Work out how many lines in the records below include the string "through", and reply with that number alone.

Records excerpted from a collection
*-*-*

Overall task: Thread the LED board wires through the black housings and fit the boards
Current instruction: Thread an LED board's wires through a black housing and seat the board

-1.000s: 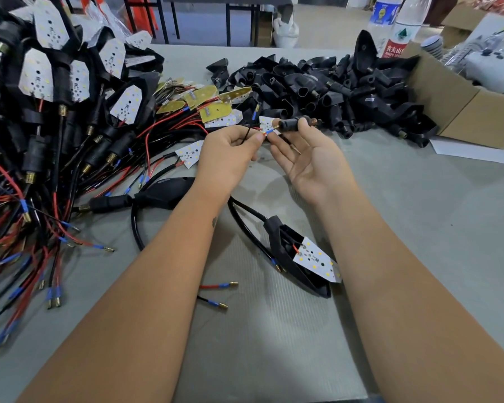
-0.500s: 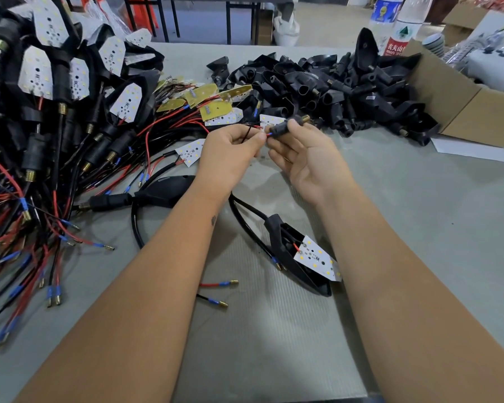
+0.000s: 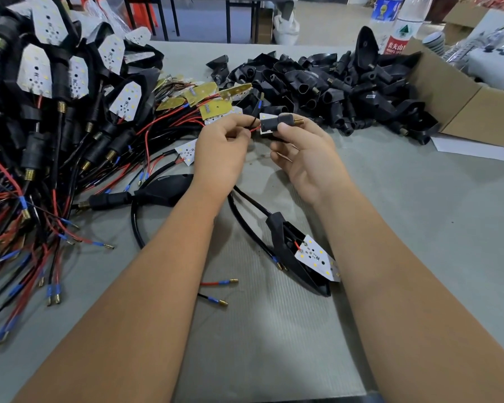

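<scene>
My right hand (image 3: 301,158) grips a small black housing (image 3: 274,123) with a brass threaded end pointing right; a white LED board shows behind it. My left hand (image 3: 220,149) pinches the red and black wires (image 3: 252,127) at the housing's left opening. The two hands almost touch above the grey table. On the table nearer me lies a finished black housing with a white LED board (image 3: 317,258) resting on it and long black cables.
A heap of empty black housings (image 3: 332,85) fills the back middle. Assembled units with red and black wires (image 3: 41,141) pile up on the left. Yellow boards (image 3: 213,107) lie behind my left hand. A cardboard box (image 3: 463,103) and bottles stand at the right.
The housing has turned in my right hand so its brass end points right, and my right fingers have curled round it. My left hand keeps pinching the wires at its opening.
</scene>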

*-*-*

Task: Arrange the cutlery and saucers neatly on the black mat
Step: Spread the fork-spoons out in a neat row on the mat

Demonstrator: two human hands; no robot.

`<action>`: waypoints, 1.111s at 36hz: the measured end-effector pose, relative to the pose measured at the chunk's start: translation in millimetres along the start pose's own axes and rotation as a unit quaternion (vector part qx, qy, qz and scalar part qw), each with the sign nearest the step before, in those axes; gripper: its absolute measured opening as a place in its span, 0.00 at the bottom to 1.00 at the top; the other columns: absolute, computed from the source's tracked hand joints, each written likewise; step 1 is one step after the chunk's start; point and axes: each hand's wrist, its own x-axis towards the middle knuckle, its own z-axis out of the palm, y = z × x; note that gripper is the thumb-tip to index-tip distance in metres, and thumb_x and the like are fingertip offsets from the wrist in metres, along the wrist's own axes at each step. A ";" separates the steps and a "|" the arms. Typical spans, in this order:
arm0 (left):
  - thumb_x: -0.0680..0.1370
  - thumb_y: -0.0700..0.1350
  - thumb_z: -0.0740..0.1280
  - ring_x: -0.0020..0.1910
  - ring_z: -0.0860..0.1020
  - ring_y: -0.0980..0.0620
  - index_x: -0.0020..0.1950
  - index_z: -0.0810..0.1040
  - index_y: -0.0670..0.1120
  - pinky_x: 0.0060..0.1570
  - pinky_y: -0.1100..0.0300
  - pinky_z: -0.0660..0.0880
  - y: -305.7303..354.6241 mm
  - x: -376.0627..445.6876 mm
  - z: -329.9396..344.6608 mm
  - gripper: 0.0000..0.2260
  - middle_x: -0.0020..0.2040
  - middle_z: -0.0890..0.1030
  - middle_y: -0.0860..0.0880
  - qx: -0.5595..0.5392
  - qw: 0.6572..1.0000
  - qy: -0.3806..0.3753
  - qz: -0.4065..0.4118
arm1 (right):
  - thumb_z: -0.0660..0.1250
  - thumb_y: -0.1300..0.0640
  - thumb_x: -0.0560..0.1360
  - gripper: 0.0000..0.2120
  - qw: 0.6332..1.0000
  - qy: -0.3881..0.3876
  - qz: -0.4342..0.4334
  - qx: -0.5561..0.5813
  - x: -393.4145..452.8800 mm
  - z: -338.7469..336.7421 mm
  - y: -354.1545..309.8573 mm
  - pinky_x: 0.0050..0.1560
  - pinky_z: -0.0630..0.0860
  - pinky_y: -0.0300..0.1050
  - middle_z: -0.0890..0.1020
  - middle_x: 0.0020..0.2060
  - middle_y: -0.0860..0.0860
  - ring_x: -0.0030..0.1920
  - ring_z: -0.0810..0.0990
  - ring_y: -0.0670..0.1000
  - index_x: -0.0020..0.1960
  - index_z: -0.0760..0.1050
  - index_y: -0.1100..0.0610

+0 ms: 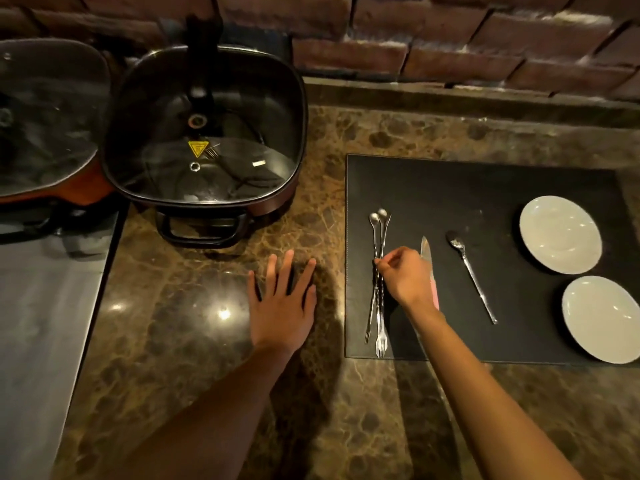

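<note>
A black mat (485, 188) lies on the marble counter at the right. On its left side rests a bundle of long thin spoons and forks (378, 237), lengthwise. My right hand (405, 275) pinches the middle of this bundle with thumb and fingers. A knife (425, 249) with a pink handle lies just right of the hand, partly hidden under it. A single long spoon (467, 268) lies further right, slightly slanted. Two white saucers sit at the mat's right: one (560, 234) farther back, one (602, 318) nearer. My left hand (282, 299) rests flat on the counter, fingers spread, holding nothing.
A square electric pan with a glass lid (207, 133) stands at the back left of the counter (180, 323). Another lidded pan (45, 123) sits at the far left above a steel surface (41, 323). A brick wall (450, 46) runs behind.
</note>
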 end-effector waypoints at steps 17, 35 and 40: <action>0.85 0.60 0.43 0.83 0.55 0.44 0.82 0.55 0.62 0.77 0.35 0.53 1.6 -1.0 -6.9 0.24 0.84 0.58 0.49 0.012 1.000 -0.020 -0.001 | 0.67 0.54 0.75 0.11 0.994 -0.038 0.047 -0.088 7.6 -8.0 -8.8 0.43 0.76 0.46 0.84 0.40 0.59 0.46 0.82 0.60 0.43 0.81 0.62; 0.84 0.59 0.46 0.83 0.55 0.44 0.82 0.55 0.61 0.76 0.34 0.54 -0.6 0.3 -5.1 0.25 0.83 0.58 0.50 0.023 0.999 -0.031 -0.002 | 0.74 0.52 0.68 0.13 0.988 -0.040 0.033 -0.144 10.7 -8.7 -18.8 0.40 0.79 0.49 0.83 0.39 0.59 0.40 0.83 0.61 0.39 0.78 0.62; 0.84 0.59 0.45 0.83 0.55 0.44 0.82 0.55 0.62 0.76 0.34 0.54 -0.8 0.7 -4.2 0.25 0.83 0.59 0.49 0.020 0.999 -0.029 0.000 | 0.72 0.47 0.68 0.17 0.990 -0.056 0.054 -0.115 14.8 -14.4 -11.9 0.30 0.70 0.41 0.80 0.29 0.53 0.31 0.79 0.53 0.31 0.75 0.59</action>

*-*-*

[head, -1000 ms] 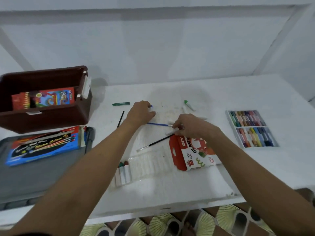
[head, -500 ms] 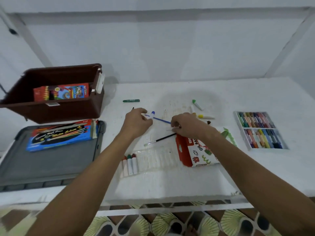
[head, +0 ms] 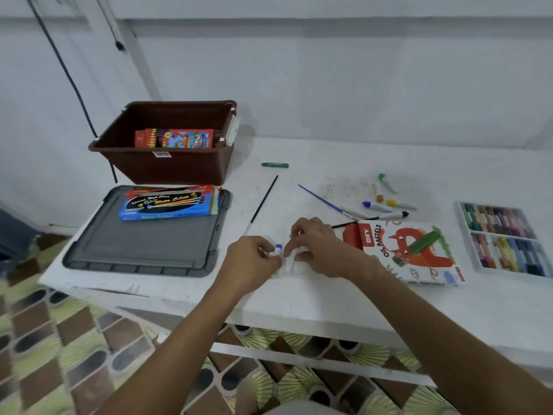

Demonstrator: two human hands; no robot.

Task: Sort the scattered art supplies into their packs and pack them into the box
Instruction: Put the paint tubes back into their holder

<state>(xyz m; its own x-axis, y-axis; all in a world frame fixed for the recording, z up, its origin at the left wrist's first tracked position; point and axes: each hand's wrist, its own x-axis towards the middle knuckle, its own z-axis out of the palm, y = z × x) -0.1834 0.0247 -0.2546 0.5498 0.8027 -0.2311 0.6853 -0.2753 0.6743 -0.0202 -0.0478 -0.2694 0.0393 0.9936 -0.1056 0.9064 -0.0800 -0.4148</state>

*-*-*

Response - 2